Tom: It is, although a lot of the sounds in here sound like they’re from about ten years ago — which is perhaps why I like it as well. All the this-year trends of single-instrument synth pads and messed-about lyric samples are absent. This could fit on a compilation CD from the 2000s. Which is fine by me, but I’ve no idea how well the rest of the world will look at it.
Tim: They’ve certainly got the big post-chorus nailed, with a great melody and mix of instruments – that last minute is just fantastic. I wouldn’t go as a far as “I LOVE IT!”, but I’d certainly play it again, quite a good few times.
Tim: Certainly a strong attempt a pun from this new Norwegian act; it just about works…
Tim: Off Super Duper, surely, otherwise it means nothing, surely? But even if the pun doesn’t work, does the music?
Tom: Well, that takes a turn for the strange at the pre-chorus, doesn’t it? Sounds almost like a video game, gets really excited, and then drops down again. I think you’re right when you say it “just about works”.

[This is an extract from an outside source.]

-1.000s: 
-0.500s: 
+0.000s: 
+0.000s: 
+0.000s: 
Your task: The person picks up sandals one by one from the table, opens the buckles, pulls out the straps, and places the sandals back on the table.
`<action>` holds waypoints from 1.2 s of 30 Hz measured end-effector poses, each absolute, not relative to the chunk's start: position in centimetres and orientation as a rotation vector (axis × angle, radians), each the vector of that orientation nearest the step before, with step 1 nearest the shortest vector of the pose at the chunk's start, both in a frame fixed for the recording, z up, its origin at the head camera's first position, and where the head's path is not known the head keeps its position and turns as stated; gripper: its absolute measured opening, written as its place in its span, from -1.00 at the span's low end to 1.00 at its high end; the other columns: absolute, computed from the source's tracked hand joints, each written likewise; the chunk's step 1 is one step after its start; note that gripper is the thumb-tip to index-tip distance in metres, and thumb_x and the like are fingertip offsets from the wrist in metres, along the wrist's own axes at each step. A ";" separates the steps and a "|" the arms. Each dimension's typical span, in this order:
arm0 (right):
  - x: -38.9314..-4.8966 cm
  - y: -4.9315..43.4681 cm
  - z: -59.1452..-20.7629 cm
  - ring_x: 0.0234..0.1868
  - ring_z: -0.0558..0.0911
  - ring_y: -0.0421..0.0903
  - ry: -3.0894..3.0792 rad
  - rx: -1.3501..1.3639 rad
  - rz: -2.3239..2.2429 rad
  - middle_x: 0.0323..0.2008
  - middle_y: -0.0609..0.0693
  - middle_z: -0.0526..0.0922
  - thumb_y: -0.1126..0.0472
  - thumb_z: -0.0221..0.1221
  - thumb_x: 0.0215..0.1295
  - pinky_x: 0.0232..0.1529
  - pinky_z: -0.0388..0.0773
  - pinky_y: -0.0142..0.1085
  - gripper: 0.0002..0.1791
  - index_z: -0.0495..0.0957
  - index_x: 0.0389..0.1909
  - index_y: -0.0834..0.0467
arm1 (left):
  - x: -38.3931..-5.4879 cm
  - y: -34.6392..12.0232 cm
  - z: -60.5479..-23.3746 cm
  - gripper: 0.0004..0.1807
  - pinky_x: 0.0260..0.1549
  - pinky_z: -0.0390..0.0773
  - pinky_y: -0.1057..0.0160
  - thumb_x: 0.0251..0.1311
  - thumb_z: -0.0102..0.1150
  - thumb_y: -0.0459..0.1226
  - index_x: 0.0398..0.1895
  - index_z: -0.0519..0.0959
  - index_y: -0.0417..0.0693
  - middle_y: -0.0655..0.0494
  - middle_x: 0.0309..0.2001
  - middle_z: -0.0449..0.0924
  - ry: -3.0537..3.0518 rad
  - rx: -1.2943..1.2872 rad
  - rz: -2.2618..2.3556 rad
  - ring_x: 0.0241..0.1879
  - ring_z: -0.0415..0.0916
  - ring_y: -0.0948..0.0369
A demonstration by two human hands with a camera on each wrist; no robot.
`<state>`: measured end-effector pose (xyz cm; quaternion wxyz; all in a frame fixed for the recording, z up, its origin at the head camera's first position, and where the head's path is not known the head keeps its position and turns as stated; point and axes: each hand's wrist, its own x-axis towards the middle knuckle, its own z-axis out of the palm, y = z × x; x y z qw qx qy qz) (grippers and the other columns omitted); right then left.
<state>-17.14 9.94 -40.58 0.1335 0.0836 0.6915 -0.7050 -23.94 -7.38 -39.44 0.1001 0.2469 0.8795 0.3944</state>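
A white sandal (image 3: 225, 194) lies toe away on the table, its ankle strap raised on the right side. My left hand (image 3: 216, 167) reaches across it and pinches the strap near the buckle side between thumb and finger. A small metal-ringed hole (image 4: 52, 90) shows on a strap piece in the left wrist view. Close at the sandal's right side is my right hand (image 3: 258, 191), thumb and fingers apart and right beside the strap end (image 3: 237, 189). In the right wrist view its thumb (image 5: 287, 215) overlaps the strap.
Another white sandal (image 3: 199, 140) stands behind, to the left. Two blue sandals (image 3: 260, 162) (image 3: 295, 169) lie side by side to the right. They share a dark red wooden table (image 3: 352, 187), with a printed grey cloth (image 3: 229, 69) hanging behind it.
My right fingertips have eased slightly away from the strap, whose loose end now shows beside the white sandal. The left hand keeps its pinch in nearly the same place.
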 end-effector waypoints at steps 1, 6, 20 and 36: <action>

Tim: Sort of, but I’d rather it had a bit more melody in places. In particular, coming out of the middle eight feels like it’s really missing a trick, as there could be something memorable with a decent tune there, rather than a few sentences said at us fairly quickly.
Tom: I think it’ll take a few listens — or, rather, a few tracks like this — before I can actually get the hang of this. Right now, it sounds like a rather more experimental genre than it should.
Tim: To me it feels like a natural progression of the Alan Walker sound – the same squeaks and squeals, but faster and a bit heavier, and that I quite like. Seven a half out of ten, then, or possibly an eight if I’m feeling generous.